◆ **EXERCISE INSTRUCTIONS**
Using the data that follows, return exactly the lines from the one that contains "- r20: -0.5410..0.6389" through the one that contains "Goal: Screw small", ends included.

Entries taken from a collection

|---|

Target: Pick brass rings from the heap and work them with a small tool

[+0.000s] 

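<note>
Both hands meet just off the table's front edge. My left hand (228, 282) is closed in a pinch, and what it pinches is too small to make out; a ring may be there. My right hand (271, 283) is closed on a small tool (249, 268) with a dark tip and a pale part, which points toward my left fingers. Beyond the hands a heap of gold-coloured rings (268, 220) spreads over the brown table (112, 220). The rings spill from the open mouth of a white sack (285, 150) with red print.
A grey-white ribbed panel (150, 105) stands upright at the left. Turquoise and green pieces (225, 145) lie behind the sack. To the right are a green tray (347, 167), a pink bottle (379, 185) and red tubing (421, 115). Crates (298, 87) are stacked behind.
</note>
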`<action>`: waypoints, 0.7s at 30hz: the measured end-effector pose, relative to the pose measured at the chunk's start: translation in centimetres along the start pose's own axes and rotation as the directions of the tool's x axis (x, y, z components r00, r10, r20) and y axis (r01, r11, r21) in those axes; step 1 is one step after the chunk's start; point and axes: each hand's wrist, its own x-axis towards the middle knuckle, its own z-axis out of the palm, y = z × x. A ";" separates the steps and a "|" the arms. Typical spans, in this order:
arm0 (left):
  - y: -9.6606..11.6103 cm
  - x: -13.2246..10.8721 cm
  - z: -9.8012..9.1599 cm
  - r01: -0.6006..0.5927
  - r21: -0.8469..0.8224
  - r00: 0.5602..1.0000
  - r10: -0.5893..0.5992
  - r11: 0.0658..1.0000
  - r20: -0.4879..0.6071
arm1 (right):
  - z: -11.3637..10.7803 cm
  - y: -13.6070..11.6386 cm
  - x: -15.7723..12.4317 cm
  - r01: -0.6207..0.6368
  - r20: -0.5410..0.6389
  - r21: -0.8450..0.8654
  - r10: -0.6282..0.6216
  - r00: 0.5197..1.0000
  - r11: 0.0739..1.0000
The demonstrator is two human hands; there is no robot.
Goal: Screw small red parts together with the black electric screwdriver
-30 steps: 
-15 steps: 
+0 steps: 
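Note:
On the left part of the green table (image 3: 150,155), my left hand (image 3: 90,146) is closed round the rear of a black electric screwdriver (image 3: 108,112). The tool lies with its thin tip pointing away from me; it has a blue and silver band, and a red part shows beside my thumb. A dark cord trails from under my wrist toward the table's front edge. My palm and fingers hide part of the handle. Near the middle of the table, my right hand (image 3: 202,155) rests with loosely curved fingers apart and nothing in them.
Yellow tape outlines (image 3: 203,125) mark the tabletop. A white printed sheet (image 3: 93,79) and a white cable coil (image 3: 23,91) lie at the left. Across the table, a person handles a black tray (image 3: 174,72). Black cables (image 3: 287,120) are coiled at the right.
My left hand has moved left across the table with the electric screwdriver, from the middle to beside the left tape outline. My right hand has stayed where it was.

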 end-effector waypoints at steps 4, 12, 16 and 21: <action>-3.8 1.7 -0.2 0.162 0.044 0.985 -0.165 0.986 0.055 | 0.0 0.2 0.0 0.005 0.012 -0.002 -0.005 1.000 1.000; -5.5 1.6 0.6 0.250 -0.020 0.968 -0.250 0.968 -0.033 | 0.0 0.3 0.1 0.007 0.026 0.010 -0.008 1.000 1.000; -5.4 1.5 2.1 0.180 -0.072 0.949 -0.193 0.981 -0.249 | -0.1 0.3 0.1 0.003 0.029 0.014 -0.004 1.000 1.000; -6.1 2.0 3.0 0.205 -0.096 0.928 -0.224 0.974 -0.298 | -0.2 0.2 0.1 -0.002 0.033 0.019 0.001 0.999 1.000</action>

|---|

◆ **SOLUTION**
  - r20: -0.5410..0.6389
  - r21: -0.8450..0.8654
  - r10: -0.6282..0.6216
  - r00: 0.5197..1.0000
  - r11: 0.0739..1.0000
The demonstrator is two human hands; there is no robot.
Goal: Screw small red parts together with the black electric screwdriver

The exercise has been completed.